The problem: A verbatim transcript of the data below is required, images omitted.

Dataset extract:
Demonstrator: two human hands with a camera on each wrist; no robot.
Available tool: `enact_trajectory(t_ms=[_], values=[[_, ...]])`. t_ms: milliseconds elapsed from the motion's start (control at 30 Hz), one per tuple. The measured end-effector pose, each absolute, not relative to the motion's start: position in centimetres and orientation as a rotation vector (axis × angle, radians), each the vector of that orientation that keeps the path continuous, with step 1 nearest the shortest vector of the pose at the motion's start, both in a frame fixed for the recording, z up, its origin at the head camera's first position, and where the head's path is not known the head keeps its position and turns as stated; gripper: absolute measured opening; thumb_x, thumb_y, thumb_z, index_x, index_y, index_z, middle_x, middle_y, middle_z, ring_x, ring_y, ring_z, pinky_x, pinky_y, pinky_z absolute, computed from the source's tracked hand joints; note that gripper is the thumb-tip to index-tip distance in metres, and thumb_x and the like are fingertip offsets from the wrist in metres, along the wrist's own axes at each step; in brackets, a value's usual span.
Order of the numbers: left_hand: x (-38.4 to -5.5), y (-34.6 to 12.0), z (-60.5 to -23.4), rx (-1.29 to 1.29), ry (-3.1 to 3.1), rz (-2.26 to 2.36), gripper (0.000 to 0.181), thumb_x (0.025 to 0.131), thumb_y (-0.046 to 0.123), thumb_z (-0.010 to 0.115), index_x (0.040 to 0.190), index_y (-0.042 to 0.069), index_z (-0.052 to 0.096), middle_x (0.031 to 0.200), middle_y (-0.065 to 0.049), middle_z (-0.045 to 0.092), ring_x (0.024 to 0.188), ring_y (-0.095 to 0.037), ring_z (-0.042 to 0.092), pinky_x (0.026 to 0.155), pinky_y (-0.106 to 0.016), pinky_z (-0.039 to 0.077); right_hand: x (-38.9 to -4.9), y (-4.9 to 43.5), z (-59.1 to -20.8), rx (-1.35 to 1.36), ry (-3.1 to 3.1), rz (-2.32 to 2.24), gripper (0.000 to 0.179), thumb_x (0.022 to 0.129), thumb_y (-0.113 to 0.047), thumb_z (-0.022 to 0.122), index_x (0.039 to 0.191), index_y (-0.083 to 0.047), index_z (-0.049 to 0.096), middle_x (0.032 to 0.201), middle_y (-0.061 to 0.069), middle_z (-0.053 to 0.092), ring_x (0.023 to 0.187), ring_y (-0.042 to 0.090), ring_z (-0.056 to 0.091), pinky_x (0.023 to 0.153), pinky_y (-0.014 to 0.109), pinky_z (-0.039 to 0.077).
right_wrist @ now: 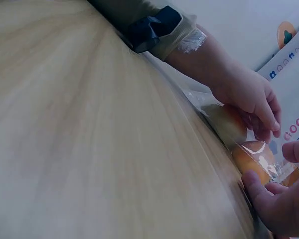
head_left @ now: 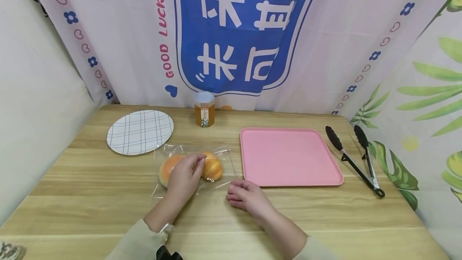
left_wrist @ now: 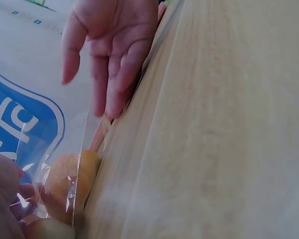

The completed task:
Demonstrator: two human hands with a camera on each wrist; no robot.
Available tool: `enact_trajectory(t_ms=[_], values=[[_, ...]])`. t_ms: milliseconds elapsed from the motion's start (control at 30 Hz), one per tuple. The measured end-effector pose, each absolute, not relative to the motion's start: position in centimetres and orientation as a rotation vector (axis × angle, radians), each the vector of that orientation that keeps the path continuous, with step 1 nearest the shortest vector of the pose at the motion's start, both in a frame fixed for the recording, z up, its origin at the head camera's first position, and where the head's path is not known the head keeps its position and turns as stated; gripper: absolute measured opening; thumb_x, thumb_y, thumb_z, index_x, index_y, index_z, middle_x, middle_y, middle_z, ring_x, ring_y, ring_z, pinky_x, pinky_y, pinky_z absolute, computed from the source's tracked hand joints; note that gripper is the thumb-tip to index-tip distance in metres, and thumb_x and the like are fingertip offsets from the wrist in metres, along the wrist's own axes at each step; in brackets, a value's usual span.
Order of the numbers: left_hand: x (-38.4 to -5.5), y (-34.6 to 12.0), z (-60.5 to -23.4), rx (-1.29 to 1.29), ry (-3.1 to 3.1), rz (-2.26 to 2.36), gripper (0.000 to 0.181), thumb_x (0.025 to 0.131), thumb_y (-0.046 to 0.123), thumb_z (-0.010 to 0.115), index_x (0.040 to 0.190), index_y (-0.042 to 0.069), index_z (-0.052 to 0.096), middle_x (0.031 to 0.200), middle_y (-0.065 to 0.049), middle_z (-0.045 to 0.092), ring_x (0.024 to 0.188), ring_y (-0.095 to 0.037), ring_z (-0.042 to 0.092), pinky_x (0.026 to 0.155), pinky_y (-0.106 to 0.016), pinky_z (-0.039 to 0.077); right_hand: x (-38.9 to -4.9), y (-4.9 to 43.5), z (-59.1 to -20.8), rx (-1.35 to 1.36), ry (-3.1 to 3.1), rz (-2.32 to 2.24), gripper (0.000 to 0.179), thumb_x (0.022 to 0.129), thumb_y (-0.113 to 0.047), thumb_z (-0.022 to 0.122), index_x (0.039 to 0.191), index_y (-0.083 to 0.047), index_z (-0.049 to 0.096), middle_x (0.032 to 0.201), middle_y (-0.061 to 0.069), middle_z (-0.053 to 0.092), ring_x (0.023 to 0.187), ring_y (-0.042 to 0.090), ring_z (-0.056 to 0.091), pinky_x (0.023 to 0.153), pinky_y (-0.014 to 0.109), pinky_z (-0.039 to 0.077).
right_wrist @ now: 
head_left @ now: 
left_wrist @ now: 

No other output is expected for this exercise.